Search code examples
c++castingmultiple-inheritancevirtual-functions

XY inherits from both X and Y. casting XY* to X* then to Y* then calling Y's function results in calling X's function


#include <iostream>

struct X
{
    virtual void x() = 0;
};

struct Y
{
    virtual void y() = 0;
};

struct XY : X, Y
{
    void x() override { std::cout << "X\n"; }
    void y() override { std::cout << "Y\n"; }
};

int main()
{
    XY xy;

    X* xptr = &xy;

    Y* yptr = (Y*)xptr;

    yptr->y(); //prints "X"....

    ((Y*)((X*)(&xy)))->y(); // prints "Y"....
}

Output:

X
Y

Can someone explain in some detail why this is happening? Why the first call is printing X and also why the two calls are different from each other?


Solution

  • As mentioned in the comments, as far as the language is concerned, this is Undefined Behavior.

    However, the actual chosen behavior does reveal how the innards of a typical C++ compiler works, so it can still be interesting to investigate why you got the output you did. That being said, It's important to remember that the following explanation is not universal. There are no hard requirement for things to work this way, and any code relying on things behaving like that is effectively broken, even if it works on all compilers you try it on.

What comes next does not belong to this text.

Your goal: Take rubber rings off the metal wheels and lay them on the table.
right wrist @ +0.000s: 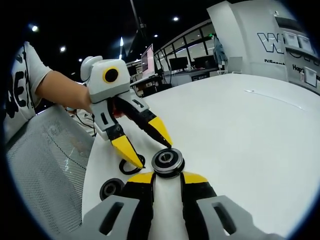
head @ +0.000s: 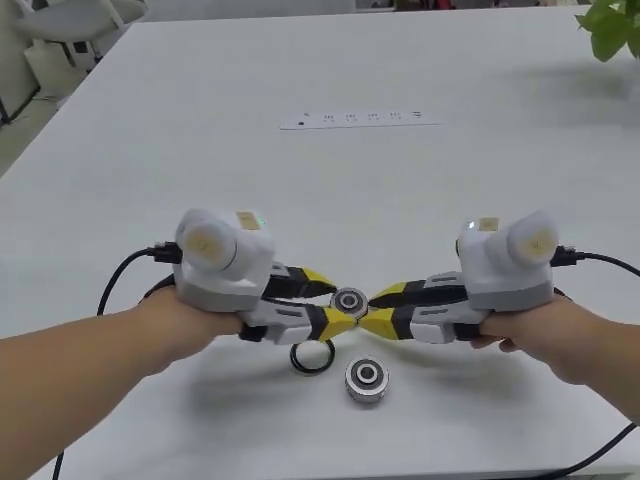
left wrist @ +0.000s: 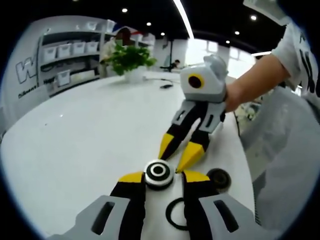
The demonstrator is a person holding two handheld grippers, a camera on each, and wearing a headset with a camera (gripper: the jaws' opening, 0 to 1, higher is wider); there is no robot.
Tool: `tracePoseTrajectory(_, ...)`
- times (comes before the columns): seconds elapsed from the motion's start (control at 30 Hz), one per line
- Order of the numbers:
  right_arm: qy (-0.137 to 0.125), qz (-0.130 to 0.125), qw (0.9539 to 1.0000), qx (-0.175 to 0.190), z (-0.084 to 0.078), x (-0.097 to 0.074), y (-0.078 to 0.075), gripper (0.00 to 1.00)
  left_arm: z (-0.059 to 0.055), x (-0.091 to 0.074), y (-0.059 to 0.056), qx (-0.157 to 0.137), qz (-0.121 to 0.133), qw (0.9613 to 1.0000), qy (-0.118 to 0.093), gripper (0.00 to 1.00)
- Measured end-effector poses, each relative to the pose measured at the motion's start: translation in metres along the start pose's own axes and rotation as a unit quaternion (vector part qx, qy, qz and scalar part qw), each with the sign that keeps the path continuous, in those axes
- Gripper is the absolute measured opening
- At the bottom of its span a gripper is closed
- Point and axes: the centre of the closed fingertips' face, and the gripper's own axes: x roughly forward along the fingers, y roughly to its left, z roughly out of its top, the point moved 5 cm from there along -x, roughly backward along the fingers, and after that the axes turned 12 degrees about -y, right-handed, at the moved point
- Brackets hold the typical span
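Observation:
A small metal wheel (head: 349, 300) hangs above the white table (head: 400, 190), between the two grippers, which meet tip to tip. My right gripper (head: 368, 308) is shut on this wheel (right wrist: 167, 161), which sits at its yellow tips. My left gripper (head: 340, 304) comes in from the opposite side with its jaws parted around the same wheel (left wrist: 159, 173), one tip at its rim. A loose black rubber ring (head: 312, 357) lies on the table just below. A second wheel (head: 367, 379) lies flat beside the ring.
A flat white strip (head: 360, 120) lies at mid-table. A potted plant (head: 612, 28) stands at the far right corner and a chair (head: 70, 30) at the far left. Black cables (head: 120, 275) trail from both grippers. The table's front edge is close below the wheels.

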Motion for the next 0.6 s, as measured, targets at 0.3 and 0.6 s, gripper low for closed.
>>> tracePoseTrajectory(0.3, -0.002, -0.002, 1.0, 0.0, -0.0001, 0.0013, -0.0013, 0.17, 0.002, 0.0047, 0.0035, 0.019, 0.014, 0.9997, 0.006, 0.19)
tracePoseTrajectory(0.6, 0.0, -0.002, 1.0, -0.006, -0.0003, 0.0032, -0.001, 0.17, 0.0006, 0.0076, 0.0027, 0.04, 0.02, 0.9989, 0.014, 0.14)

    C++ polymorphism is typically implemented using a vtable, which is basically a list of function pointers, and can be seen as a hidden member pointer in the object.

    so

    struct X
    {
        virtual void x() = 0;
    };
    
    struct Y {
        virtual void y() = 0;
    };
    

    Is roughly equivalent to (it doesn't actually use std::function<>, but this makes the pseudo code more legible):

    struct X {
        struct vtable_t {
          std::function<void(void*)> first_virtual_function;
        };
        
        vtable_t* vtable;
    
        void x() {
          vtable->first_virtual_function(this);
        }
    };
    
    struct Y {
        struct vtable_t {
          std::function<void(void*)> first_virtual_function;
        };
        
        vtable_t* vtable;
    
        void y() {
          vtable->first_virtual_function(this);
        }
    };
    

    Notice how X::vtable_t and Y::vtable_t are coincidentally essentially the same thing. If X and Y had different virtual functions, things would not line up this neatly.

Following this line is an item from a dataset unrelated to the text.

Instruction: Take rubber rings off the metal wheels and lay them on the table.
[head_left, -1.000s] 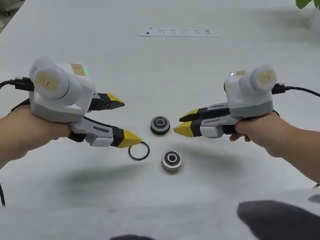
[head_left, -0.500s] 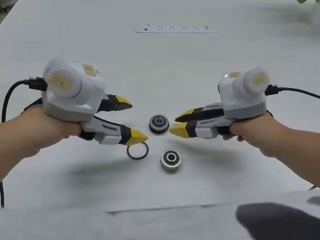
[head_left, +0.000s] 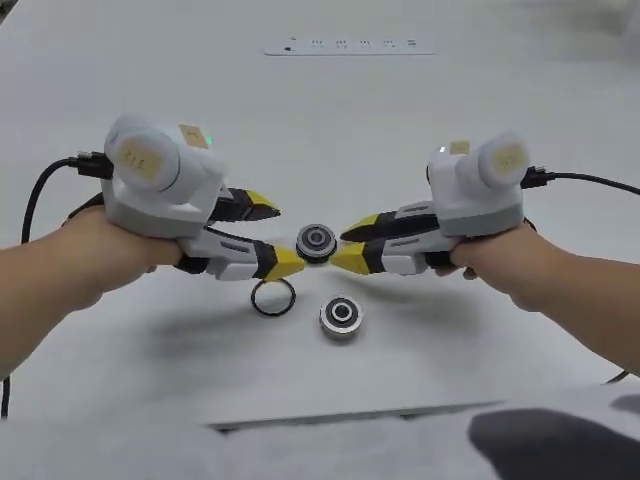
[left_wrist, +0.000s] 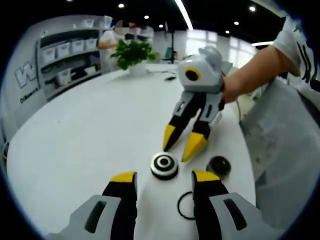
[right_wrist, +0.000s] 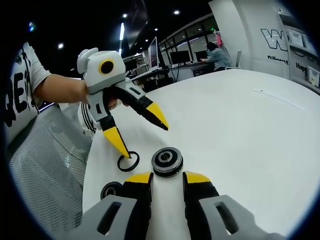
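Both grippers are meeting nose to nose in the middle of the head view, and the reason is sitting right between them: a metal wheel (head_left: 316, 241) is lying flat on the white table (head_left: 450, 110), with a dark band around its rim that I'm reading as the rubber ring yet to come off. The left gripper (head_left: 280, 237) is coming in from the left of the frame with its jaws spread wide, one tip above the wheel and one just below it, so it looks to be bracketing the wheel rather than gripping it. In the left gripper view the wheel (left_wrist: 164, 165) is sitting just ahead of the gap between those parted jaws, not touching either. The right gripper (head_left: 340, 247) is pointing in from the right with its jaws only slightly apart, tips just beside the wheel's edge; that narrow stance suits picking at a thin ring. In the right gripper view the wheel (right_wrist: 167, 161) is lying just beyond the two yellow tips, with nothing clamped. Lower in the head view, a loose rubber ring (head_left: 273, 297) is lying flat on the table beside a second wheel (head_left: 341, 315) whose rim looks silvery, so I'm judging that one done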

    Another important piece of the puzzle is that multiple inheritance is effectively a concatenation:

    struct XY : X, Y {
        void x() override { std::cout << "X\n"; }
        void y() override { std::cout << "Y\n"; }
    };
    
    // is roughly equivalent to:
    struct XY {
      static X::vtable vtable_for_x; // with first_virtual_function assigned to XY::x()
      static Y::vtable vtable_for_y; // with first_virtual_function assigned to XY::y()
    
      X x_base;
      Y y_base;
    
      XY() {
        x_base.v_table = &vtable_for_x;
        y_base.v_table = &vtable_for_y;
      }
    
      void x() { std::cout << "X\n"; }
      void y() { std::cout << "Y\n"; }
    };
    

    Which implies that casting from a multiple-inherited type to a base is not just a matter of changing the type of the pointer, the value has to change as well.

    Only the X pointer is equivalent to the base object pointer, the Y pointer is actually a different address.

    X* xptr = &xy;  
    // is equivalent to
    X* xptr = &xy->x_base;
    
    Y* xptr = &xy;  
    // is equivalent to
    Y* xptr = &xy->y_base;
    

    Finally, when you cast from X to Y, since these types are unrelated, the operation is a reinterpret_cast, so while the pointer might be a pointer to Y, the underlying object is still an X.

    Luckily for you, things line up:

    • Both X and Y have the vtable pointer as the first member object.
    • Both X and Y's vtable are effectively equivalent, the former pointing to XY::x(), the later to XY::y().

    So when the logic of invoking y() is applied to an object of type X, the bits just happen to line up to invoke XY::x() instead.